Whenever a line in the records below holds the string "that", copy it out.

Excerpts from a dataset
***

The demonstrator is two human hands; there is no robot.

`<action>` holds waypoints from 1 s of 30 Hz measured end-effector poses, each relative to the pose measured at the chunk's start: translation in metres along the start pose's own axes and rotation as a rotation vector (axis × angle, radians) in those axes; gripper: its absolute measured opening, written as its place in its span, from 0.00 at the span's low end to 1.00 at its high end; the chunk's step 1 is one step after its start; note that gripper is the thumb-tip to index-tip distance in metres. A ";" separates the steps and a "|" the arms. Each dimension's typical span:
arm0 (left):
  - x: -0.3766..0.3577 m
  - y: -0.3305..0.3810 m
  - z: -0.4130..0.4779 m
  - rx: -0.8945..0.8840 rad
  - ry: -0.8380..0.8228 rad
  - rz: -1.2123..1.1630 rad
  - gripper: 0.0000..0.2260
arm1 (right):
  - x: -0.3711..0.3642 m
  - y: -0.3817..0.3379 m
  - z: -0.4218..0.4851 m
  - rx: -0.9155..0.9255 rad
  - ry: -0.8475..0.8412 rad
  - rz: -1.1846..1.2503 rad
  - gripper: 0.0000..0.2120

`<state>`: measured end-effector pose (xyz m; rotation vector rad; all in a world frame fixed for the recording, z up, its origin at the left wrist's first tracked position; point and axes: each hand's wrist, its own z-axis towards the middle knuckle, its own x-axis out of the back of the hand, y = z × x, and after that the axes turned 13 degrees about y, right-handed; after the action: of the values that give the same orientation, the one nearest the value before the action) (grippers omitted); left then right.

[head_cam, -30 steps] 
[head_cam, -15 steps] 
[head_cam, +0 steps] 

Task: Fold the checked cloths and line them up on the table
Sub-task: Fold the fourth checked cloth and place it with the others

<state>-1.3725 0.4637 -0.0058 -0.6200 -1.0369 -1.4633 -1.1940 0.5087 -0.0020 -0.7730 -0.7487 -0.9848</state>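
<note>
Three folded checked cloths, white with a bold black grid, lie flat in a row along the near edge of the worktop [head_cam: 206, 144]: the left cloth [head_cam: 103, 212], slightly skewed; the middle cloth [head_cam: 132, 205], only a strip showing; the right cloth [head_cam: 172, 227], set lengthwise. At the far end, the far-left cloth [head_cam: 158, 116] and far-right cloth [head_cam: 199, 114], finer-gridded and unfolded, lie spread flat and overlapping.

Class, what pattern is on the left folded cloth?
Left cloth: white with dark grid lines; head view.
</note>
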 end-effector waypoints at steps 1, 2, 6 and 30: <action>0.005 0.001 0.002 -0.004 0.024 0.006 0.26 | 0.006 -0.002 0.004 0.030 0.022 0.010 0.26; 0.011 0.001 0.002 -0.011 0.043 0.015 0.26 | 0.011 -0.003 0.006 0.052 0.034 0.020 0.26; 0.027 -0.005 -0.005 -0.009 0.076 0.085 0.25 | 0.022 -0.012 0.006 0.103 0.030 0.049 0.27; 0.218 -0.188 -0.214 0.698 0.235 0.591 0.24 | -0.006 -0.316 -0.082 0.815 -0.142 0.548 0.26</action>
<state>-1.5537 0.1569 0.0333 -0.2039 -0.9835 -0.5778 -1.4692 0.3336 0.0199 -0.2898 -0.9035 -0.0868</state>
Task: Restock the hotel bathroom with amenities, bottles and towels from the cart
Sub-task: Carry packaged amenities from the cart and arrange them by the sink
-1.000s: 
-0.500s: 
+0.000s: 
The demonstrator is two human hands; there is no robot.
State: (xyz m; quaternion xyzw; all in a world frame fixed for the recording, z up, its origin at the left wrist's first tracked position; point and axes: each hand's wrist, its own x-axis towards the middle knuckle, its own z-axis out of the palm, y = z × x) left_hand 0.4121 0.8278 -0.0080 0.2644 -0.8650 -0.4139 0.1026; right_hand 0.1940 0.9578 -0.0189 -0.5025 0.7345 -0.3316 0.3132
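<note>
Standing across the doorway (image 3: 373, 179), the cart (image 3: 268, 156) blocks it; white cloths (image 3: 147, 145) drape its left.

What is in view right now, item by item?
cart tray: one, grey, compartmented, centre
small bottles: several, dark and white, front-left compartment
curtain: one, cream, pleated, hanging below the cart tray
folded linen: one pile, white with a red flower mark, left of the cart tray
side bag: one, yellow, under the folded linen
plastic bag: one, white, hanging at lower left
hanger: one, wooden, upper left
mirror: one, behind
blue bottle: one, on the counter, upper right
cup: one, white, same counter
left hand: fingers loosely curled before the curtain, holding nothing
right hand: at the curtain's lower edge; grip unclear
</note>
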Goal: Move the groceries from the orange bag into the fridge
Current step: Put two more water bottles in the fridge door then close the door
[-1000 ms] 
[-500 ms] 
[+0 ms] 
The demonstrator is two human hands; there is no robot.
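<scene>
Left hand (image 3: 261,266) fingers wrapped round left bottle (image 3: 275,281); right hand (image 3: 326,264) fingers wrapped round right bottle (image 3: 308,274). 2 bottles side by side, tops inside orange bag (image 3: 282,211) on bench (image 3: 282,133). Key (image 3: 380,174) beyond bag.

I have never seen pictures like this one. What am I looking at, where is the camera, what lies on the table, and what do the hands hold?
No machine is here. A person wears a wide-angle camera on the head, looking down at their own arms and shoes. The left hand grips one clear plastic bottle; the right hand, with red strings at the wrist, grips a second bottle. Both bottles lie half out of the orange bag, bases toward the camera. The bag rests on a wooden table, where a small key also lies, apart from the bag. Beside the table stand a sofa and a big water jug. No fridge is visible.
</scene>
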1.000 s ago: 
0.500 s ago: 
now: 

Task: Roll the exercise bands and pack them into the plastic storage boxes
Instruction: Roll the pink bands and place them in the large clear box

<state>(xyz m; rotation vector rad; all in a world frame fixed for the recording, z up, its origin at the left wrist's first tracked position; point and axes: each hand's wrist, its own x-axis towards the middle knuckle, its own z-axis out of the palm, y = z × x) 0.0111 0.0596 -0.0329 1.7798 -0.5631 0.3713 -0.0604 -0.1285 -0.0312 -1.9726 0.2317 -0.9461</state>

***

### RESPONSE TO THIS TASK
`<action>` holds waypoints from 1 s of 30 Hz measured end-effector poses, each relative to the pose measured at the chunk's start: translation in metres along the start pose's own axes and rotation as a rotation vector (axis × angle, radians) in those axes; gripper: its absolute measured opening, written as its place in its span, from 0.00 at the span's low end to 1.00 at its high end; the chunk's step 1 is one step after its start; note that gripper is the thumb-tip to index-tip distance in metres. A ";" separates the steps and a "|" the arms. Each dimension's typical span:
`<state>`: measured end-effector pose (xyz m; rotation vector rad; all in a world frame fixed for the recording, z up, its origin at the left wrist's first tracked position; point and axes: each hand's wrist, its own z-axis towards the middle knuckle, its own x-axis out of the back of the hand, y = z × x, and after that the axes turned 13 degrees about y, right-handed; after the action: of the values that give the same orientation, the one nearest the value before the action) (grippers omitted); left then right.

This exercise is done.